**Activity**
Every line in the records below between the one holding "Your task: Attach" and the one holding "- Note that", inclusive, is to be set down exactly; all other lines are to be left out.

**Source material**
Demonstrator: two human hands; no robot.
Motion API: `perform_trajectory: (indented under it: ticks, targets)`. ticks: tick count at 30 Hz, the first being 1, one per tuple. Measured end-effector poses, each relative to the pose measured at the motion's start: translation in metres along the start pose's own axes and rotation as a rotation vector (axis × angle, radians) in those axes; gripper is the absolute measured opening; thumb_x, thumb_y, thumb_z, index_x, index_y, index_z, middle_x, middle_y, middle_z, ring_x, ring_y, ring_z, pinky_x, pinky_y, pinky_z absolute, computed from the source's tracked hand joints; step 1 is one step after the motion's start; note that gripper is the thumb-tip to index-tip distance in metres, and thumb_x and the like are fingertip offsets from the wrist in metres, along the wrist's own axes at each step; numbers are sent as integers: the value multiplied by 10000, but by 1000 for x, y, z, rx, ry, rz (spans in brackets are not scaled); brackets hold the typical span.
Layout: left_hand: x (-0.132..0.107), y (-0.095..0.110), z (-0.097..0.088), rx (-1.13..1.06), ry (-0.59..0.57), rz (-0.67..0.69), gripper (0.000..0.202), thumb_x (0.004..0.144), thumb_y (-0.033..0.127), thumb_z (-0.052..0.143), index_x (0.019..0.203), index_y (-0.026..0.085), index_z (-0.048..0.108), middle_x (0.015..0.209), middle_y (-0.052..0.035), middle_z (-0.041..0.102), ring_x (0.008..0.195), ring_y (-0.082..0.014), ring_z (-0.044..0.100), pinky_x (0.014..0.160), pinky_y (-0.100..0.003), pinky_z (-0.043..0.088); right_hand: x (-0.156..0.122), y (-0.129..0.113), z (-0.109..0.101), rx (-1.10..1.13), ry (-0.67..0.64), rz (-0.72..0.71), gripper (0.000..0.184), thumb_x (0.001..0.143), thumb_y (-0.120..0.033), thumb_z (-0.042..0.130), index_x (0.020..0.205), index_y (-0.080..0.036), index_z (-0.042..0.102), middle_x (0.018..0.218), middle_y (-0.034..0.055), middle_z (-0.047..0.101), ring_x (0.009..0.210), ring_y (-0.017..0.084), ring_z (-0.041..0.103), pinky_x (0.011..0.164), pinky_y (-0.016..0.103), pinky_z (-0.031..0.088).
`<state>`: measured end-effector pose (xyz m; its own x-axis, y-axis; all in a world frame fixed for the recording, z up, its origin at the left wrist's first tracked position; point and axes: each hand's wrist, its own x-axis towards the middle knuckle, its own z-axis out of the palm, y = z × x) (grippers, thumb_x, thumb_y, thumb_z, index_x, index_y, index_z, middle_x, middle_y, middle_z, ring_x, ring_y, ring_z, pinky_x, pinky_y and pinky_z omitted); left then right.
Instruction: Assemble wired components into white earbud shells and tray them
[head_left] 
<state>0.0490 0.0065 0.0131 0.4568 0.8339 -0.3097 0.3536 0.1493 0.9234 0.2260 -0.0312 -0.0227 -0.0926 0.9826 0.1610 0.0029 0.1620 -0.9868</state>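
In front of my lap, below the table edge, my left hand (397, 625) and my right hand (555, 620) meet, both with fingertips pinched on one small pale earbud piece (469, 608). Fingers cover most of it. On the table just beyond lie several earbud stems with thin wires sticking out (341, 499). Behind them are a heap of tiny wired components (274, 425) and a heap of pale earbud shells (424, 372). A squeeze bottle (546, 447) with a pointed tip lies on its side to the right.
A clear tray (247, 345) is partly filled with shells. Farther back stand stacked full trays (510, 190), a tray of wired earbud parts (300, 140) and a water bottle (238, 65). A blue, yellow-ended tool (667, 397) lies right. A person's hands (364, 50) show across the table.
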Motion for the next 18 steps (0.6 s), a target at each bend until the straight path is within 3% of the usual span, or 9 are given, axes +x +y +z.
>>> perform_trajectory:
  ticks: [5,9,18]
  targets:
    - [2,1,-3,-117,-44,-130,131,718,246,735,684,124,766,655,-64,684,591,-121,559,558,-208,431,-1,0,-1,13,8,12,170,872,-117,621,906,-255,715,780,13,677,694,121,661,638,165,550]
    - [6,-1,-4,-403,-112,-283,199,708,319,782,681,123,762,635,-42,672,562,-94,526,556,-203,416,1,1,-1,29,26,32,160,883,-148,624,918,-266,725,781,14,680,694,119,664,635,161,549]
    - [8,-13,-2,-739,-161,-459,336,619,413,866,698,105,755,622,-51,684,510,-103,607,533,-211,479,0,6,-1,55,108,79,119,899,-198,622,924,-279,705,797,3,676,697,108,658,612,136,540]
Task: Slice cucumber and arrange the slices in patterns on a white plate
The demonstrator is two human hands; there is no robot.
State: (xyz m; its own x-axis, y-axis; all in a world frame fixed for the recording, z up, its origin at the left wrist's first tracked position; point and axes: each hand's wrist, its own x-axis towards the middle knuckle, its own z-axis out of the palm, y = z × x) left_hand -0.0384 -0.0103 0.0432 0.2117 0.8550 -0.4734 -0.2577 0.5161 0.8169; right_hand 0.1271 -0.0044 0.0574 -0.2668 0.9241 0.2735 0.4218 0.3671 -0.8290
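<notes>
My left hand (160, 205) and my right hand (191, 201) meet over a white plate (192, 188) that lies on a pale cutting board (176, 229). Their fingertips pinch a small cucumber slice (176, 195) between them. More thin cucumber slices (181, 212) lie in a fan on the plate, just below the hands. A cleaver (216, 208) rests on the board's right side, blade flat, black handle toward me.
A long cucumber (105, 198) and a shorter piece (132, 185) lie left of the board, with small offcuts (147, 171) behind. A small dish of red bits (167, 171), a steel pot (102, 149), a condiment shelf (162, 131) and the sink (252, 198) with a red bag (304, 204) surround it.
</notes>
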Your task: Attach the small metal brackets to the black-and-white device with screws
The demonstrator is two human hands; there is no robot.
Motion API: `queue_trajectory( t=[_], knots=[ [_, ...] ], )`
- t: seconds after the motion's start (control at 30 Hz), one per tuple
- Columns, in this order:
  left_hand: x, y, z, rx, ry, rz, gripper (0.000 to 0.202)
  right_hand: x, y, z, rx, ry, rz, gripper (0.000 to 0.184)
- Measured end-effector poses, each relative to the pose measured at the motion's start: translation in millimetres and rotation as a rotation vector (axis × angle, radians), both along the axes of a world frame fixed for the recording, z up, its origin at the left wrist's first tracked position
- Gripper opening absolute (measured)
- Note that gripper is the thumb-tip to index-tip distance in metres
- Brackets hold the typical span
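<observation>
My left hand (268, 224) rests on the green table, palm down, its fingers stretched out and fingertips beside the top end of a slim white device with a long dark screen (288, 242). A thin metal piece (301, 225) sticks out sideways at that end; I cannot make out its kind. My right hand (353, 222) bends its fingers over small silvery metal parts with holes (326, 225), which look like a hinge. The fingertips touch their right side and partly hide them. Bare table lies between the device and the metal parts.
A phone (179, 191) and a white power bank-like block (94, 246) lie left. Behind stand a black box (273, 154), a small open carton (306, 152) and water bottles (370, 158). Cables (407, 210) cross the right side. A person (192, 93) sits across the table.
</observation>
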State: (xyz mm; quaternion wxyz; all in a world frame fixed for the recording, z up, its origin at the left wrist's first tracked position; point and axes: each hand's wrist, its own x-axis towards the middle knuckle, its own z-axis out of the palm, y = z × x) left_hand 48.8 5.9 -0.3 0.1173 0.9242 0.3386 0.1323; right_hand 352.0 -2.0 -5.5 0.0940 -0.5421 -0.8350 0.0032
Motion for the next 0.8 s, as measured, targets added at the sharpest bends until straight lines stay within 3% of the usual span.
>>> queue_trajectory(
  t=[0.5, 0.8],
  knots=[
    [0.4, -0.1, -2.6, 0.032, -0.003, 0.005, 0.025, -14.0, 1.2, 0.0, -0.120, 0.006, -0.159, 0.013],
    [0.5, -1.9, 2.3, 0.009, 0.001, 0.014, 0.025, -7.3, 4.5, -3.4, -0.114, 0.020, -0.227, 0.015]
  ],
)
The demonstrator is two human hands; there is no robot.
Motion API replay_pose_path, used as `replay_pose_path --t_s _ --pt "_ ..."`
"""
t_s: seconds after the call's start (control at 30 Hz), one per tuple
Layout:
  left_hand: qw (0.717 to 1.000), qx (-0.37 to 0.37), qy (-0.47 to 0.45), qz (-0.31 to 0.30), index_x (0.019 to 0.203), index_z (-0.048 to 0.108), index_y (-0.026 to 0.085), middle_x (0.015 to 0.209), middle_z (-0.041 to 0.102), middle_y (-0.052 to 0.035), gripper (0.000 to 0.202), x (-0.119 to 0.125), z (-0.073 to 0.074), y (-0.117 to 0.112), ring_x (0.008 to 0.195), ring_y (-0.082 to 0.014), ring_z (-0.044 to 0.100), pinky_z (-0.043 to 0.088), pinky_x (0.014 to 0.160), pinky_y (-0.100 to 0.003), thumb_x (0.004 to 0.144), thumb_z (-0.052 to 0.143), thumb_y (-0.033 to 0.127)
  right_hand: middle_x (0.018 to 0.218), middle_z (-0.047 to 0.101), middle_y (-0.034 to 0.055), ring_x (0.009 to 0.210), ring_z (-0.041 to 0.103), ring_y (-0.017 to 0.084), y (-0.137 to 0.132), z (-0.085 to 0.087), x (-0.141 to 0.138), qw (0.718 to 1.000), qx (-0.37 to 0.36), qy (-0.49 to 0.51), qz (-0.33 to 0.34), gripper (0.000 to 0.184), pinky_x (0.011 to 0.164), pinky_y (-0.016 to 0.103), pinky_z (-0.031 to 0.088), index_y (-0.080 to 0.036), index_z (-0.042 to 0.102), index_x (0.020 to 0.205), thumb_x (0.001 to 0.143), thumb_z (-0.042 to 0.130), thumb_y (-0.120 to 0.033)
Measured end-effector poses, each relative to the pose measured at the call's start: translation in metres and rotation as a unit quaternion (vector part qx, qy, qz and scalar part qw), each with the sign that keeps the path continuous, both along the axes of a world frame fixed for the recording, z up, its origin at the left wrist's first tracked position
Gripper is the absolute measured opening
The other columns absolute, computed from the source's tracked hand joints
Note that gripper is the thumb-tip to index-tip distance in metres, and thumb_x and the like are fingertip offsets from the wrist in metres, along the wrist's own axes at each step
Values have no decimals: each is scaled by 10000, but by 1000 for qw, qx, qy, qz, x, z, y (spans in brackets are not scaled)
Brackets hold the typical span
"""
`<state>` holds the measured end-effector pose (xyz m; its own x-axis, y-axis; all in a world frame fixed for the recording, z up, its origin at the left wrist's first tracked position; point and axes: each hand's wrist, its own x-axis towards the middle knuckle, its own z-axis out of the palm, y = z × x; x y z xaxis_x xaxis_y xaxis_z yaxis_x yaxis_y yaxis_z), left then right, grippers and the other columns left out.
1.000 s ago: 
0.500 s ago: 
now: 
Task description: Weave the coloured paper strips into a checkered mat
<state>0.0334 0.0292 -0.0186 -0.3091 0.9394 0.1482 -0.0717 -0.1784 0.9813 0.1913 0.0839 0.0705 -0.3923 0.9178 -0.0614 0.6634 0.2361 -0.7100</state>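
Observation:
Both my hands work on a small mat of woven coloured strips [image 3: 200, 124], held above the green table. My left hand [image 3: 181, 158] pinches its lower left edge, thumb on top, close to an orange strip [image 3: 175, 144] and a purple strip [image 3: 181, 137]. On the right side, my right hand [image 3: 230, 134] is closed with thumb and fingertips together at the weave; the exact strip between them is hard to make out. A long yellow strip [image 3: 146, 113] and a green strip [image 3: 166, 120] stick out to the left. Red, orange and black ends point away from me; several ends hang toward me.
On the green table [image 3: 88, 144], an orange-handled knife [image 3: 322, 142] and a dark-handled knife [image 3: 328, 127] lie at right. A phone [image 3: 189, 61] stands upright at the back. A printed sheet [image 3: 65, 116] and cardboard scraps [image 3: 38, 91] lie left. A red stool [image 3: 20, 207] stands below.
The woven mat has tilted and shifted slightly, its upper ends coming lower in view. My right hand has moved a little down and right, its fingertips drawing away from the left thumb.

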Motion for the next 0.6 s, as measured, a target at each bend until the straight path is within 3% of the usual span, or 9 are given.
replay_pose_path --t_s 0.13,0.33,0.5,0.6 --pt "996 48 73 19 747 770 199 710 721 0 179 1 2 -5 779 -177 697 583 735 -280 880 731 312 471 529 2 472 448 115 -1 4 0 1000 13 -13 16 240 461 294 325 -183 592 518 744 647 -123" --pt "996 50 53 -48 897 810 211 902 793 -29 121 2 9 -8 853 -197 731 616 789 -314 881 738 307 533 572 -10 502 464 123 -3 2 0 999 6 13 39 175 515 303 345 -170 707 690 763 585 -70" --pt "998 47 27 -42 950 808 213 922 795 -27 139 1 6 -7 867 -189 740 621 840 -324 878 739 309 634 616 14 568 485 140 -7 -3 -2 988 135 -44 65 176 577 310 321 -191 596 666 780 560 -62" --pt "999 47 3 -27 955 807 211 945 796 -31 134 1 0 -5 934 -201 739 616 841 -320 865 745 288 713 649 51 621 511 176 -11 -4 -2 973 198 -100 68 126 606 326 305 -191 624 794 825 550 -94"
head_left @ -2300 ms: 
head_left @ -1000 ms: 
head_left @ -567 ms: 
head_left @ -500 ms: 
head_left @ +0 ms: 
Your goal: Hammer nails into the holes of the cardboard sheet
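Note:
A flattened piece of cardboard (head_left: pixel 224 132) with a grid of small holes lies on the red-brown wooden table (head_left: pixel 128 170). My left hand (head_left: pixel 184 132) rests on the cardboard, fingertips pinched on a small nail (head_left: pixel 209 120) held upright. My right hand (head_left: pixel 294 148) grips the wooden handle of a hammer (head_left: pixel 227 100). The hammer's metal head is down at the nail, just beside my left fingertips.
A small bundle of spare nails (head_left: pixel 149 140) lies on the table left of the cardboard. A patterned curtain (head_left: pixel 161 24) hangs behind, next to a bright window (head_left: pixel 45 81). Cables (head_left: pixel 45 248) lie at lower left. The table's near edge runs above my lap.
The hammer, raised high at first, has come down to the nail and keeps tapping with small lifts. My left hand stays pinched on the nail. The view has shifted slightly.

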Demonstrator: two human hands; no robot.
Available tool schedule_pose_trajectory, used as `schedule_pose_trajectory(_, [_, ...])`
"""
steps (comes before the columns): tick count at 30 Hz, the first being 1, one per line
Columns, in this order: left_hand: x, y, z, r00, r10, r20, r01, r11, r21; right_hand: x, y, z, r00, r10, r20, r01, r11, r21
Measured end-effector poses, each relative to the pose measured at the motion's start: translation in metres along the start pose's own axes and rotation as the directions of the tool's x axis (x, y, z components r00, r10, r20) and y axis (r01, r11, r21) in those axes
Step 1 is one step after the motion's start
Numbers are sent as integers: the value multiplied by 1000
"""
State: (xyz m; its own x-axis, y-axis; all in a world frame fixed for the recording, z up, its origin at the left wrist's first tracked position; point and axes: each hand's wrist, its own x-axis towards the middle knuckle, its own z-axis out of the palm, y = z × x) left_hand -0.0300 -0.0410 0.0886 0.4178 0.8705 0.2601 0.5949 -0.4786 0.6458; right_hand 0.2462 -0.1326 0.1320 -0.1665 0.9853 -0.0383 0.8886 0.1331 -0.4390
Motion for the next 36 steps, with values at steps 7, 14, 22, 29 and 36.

**Answer to this task**
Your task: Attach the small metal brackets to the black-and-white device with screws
The demonstrator is two human hands; there is no robot.
Motion API: `queue_trajectory( t=[_], knots=[ [_, ...] ], )`
- t: seconds after the motion's start (control at 30 Hz), one per tuple
- Columns, in this order:
  left_hand: x, y, z, rx, ry, rz, gripper (0.000 to 0.202)
  right_hand: x, y, z, rx, ry, rz, gripper (0.000 to 0.184)
- Measured end-effector poses, each relative to the pose measured at the motion's start: translation in millimetres and rotation as a rotation vector (axis × angle, radians), both along the axes of a world frame fixed for the recording, z up, its origin at the left wrist's first tracked position
- Gripper opening absolute (measured)
- Note that gripper is the thumb-tip to index-tip distance in metres

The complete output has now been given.